Cash-flow and valuation metrics, however, are flashing deep-value signals. Free cash flow of US$5.3 million equates to a cash-flow yield of close to 20% at the current VFEX market capitalisation, placing Nampak among the highest-yielding industrial counters in southern Africa and well into the cheapest decile of its own 15-year history.
Ooutlook for FY2026
Absent a major tobacco crop setback or renewed import surges, group volumes should stabilise in a narrow -2% to +2% band as the structural floor provided by tobacco and HDPE holds firm. Revenue is therefore likely to settle between US$91 million and US$96 million. Continued NEC wage inflation and intermittent power cuts may shave another 50–100 basis points off the trading margin, implying trading income of US$9.8–10.8 million and normalised headline EPS of 0.85–1.05 US cents. Capex is expected to step up modestly to US$4.5–5.5 million to bring new PET and HDPE lines on stream, but free cash flow should remain strongly positive at US$4–6 million.

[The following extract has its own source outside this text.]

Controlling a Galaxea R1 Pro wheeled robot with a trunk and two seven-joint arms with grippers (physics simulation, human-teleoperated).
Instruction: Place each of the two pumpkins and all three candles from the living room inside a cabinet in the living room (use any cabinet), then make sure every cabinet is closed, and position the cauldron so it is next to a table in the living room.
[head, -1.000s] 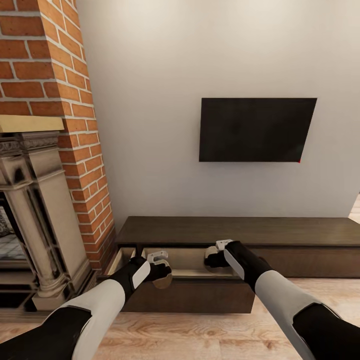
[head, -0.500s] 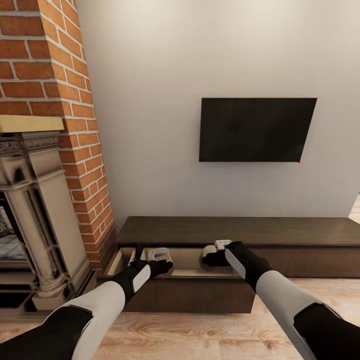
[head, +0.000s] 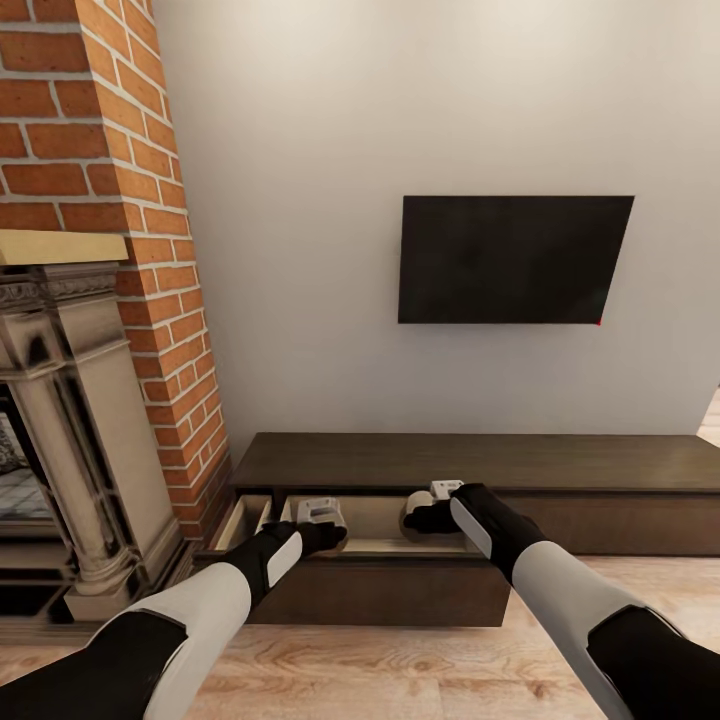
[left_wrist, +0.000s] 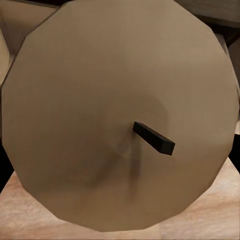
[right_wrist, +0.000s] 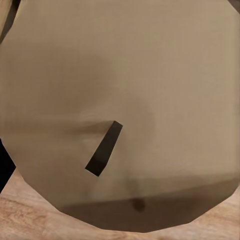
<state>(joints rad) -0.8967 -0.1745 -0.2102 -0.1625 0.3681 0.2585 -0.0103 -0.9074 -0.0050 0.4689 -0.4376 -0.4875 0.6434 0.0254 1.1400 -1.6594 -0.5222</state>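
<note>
**Two candles over the open drawer**

I have both arms reaching into the pulled-out drawer (head: 380, 545) at the left end of the cabinet (head: 480, 462), the long dark unit under the wall TV (head: 512, 259). Each of my wrist cameras looks straight onto the flat top of a candle. The left candle (left_wrist: 120, 115) shows a round tan face with its short black wick (left_wrist: 154, 138) at the middle, so its long axis runs along my fingers, pointing back at the camera. The right candle (right_wrist: 125, 110) sits the same way, its wick (right_wrist: 104, 148) a dark leaning sliver on the tan disc.

From the head view, my left gripper (head: 322, 525) hangs low inside the drawer's left part, and the candle there is hidden behind it. My right gripper (head: 432, 512) is over the drawer's right part, with the tan candle body (head: 413, 512) showing just left of the black hand. I cannot see the fingers of either gripper, so I cannot tell how far apart they stand or whether they pinch the candles.

Pale wood shows beneath each candle in the wrist views. The brick fireplace (head: 100, 200) stands left of the cabinet. I read no writing or label anywhere.
</note>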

Therefore, Nampak Zimbabwe exited FY2025 leaner, cash-rich, and defensively positioned. Volumes are down 5%, revenue down 8%, and trading income down 34%, yet the company sits on a fortress balance sheet with zero gearing and a 20% cash-flow yield. For patient investors, the story has shifted from growth to resilient cash generation in a difficult market, and on that metric FY2025 was a quietly impressive success.
The share price is likely to stay range-bound until volumes print at least two consecutive quarters of year-on-year growth, but the margin of safety has rarely been wider.